ちなみに、専用ボディーカラー、専用アルミホイールとともに左ハンドルMT仕様となる特別仕様車「アルフィスティ」(10万円高)も限定50台で発売されたので、運転が上手な人はこっちを選んでもいいと思う。
アルファだって「最新が最良」
クアドリフォリオ ヴェルデの足まわりは専用のスポーツサスペンションが組み込まれ、タイヤも3グレード中最も立派な225/40R18サイズが装着されている。柔らかいスプリングと205/55R16サイズのタイヤを組み合わせたスプリントよりもハードな乗り心地であることは間違いないが、決して不快ではなくキャラクターに合っているから、見た目のためだけにこのグレードを選ぶのもアリだと思う。僕も、コンペティツィオーネに比べて30万円高なら、頑張ってこのグレードを買いたい。
アルファ・ロメオは由緒あるメーカーだからファンも多い。ただし、ファン同士が心を通わせているとは限らないのがアルファの特徴で、戦前のアルファを知る人は戦後のアルファを「けっ、大衆車!」と呼ぶし、戦後、モータースポーツで輝かしい成績を収めた頃のファンはFFになってからのアルファを認めない。最近になると比べる部分も細かくなってくるが、ツインスパーク時代のアルファオーナーは、最近の直噴エンジン搭載車を「うーん、いいんだけどスイートじゃない」と強がる。僕がそう。
ただ、そうした感情のもつれやジェネレーションギャップは脇に置いて冷静に見れば、やっぱりポルシェだけじゃなくアルファだって、“最新のアルファが最良のアルファ”だと思う。そして最新のアルファがこのジュリエッタだ。過去にもっとカッコいいアルファもあったし、もっとパワフルなアルファもあった。もっと乗って楽しいアルファも何台もあった。
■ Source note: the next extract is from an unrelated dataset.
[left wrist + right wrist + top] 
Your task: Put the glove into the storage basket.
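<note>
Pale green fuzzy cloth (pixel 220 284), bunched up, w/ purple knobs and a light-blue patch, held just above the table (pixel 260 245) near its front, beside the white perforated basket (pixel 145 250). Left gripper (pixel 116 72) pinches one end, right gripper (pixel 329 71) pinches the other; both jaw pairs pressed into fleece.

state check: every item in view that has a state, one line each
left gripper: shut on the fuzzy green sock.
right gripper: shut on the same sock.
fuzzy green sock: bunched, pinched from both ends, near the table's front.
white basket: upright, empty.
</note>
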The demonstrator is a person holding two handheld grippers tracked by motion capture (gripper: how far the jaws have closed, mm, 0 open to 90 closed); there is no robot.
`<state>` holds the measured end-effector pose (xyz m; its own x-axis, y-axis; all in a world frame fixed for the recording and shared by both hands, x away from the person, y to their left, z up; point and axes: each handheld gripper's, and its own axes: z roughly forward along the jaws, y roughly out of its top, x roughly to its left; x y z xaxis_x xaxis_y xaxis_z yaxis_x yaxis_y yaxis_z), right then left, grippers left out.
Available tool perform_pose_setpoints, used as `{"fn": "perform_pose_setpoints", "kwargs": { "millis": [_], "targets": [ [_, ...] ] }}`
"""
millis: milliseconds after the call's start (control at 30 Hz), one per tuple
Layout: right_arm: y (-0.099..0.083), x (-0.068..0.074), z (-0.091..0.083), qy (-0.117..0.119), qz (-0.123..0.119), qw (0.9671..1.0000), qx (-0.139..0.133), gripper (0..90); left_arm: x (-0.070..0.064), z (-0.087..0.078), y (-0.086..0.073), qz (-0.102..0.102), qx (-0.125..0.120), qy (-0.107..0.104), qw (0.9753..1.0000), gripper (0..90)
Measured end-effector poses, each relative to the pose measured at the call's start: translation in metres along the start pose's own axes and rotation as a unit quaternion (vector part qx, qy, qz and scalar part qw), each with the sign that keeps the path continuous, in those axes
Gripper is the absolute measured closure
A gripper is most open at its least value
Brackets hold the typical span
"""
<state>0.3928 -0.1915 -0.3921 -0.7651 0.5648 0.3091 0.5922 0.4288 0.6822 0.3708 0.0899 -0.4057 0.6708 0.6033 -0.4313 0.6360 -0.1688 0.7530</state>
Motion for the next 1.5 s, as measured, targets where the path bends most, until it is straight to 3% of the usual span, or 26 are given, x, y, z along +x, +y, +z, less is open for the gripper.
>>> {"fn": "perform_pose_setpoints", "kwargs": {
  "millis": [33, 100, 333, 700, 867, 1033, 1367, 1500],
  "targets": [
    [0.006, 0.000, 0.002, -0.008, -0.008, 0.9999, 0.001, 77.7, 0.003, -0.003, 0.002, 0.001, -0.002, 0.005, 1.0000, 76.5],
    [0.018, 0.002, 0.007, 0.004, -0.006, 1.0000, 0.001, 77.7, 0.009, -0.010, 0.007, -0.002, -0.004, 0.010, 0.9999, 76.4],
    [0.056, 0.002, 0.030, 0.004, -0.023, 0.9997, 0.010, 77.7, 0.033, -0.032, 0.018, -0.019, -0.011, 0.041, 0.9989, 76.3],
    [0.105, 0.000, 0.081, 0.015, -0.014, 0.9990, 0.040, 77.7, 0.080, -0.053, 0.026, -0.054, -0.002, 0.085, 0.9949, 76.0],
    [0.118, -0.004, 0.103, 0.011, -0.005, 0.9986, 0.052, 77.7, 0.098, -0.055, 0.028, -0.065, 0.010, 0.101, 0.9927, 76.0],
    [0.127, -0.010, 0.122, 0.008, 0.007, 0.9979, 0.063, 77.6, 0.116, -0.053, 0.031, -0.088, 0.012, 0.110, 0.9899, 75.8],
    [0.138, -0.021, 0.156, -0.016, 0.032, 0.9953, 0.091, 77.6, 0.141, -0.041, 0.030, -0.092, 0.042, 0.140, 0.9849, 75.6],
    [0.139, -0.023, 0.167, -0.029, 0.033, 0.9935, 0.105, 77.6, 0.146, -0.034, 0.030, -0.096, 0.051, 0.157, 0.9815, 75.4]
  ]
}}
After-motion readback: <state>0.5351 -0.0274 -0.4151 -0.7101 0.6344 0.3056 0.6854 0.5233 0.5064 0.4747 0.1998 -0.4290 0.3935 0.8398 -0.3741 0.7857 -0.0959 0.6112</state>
それは確かだが、カッコよく、パワフルで、楽しく、アフォーダブルで、そして当たり前だが、なおかつ現代の厳しいエミッション規制と燃費基準を満たしたアルファはない。
思うに、アルファ・ロメオの新車というのは、郷ひろみの新曲みたいなものである。久しぶりに出てきたと思って見てみたら、「なんだかんだ言っても、魅力的だよね」となっちゃうのだ。インポーターさん、もし本社にこのリポートを送るなら、郷ひろみのとこうまく訳してね!